The eyes broke me. They seemed to reach in and draw me compellingly and I found myself lost in their love.
I wept gut wrenching sobs that erupted from places I didn’t even know existed. That cold grey room became sacred ground.
I woke and my body felt weak from crying and I lay there, wondering what it meant and feeling strangely cleansed and freed.
I wondered what awful darkness lay ahead of me in life, and I shuddered a bit, because that prison was so hopeless. so cold. So ALONE. It was so morbid that I looked the other way.
All through the years, I have hung onto the eyes. The eyes that drew me in and wrapped me up and loved me. The eyes that I knew would never ever leave me. So compassionate. So understanding. So welcoming. And so uncondeming.
There is a beautiful verse in Psalm 32 that follows me as well..
“I will guide Thee with mine eye.”
Fear has to leave when we gaze into that kind of love. Shootings, illness, death and even hard decisions cannot escape that kind of love. It’s the kind that never lets you go. Even on the darkest days. Even when your facing the hardest situation of your life and it takes your breath away.

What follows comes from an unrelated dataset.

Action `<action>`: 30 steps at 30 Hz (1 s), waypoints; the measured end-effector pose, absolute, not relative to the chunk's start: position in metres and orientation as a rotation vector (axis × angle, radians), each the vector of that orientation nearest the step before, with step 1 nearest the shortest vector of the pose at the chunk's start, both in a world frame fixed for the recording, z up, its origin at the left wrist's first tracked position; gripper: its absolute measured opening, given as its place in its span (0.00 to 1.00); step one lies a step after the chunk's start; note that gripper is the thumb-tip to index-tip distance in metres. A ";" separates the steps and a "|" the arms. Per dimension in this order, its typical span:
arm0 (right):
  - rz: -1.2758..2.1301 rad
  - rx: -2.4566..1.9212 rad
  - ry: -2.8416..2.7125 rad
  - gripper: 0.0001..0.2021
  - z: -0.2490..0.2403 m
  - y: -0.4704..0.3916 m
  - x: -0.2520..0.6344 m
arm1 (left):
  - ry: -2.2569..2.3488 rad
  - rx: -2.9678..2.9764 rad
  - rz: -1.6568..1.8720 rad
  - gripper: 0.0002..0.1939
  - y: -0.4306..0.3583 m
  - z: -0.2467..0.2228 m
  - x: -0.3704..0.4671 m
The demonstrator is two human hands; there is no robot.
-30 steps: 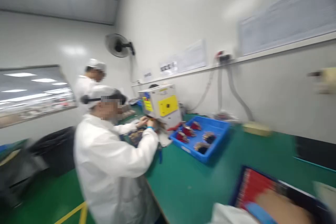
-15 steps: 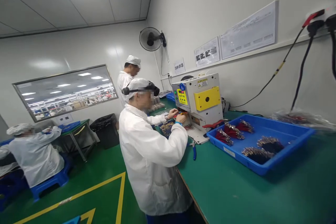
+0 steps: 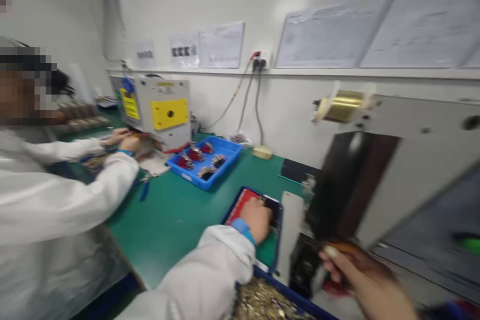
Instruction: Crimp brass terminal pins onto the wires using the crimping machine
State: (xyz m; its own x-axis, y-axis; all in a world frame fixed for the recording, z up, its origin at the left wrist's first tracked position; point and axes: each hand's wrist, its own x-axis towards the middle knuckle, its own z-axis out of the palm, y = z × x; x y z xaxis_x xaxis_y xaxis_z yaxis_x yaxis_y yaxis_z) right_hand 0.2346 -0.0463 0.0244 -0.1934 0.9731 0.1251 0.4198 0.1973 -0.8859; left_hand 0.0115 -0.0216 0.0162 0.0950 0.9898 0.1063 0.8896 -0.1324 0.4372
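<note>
The left hand (image 3: pixel 257 215) is at the tray (image 3: pixel 279 232), its grip hidden; near right, the right hand (image 3: pixel 360 275) grips a blurred orange item (image 3: pixel 343 246). The low left sleeve (image 3: pixel 228 250) could catch the bin (image 3: pixel 290 295), spilling metal pieces (image 3: pixel 268 302).

The tabletop (image 3: pixel 168 240) is coloured green and the large tray (image 3: pixel 227 148) bright blue, its red bundles (image 3: pixel 185 161) and black bundles (image 3: pixel 206 173) tipped in pale metallic tones. The grey machine (image 3: pixel 146 92) is marked by a yellow panel (image 3: pixel 159 116). Within the navy-rimmed tray (image 3: pixel 279 230), red contents (image 3: pixel 245 195) are seen. The white left sleeve (image 3: pixel 210 267) is banded by a blue wristband (image 3: pixel 243 230). The roll (image 3: pixel 343 105) is coloured gold; the small parts (image 3: pixel 262 302) are mottled brassy and silvery.
</note>
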 end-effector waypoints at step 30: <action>1.354 -1.164 -1.320 0.27 0.030 -0.043 0.225 | 1.457 2.469 1.327 0.07 -0.030 0.010 0.034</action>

Those eyes guide you. They are constant. They carry you. You are never ever for one moment truly ALONE.
You can imagine my delight when my husband brought home a gorgeous bouquet of lilies for Valentines Day this year.
Lily of the valley has the flower meaning of humility, chastity, sweetness, and purity. It also means “the return of happiness.”
Sometimes I don’t realize the significance of something until its right in front of me. This was one of those times.
Roses are sweet and lovely and some people feel a deep happiness when they receive a bouquet. They are the flower of love. I get that
But lilies? They touch me in a way roses cannot. I feel real and connected and deep. Fresh and hopeful and constant.
My heart thrills a bit every time I look at them. I feel a oneness with them. Out of the box unaffected.
Wildly unsymentical and free from cultivation. Reaching for sunlight in exotic unpredicatable patterns. Flourishing and heart wide open and laden with the scent of pureness.
That’s the kind of woman I want to be. And that’s what the lily means to me.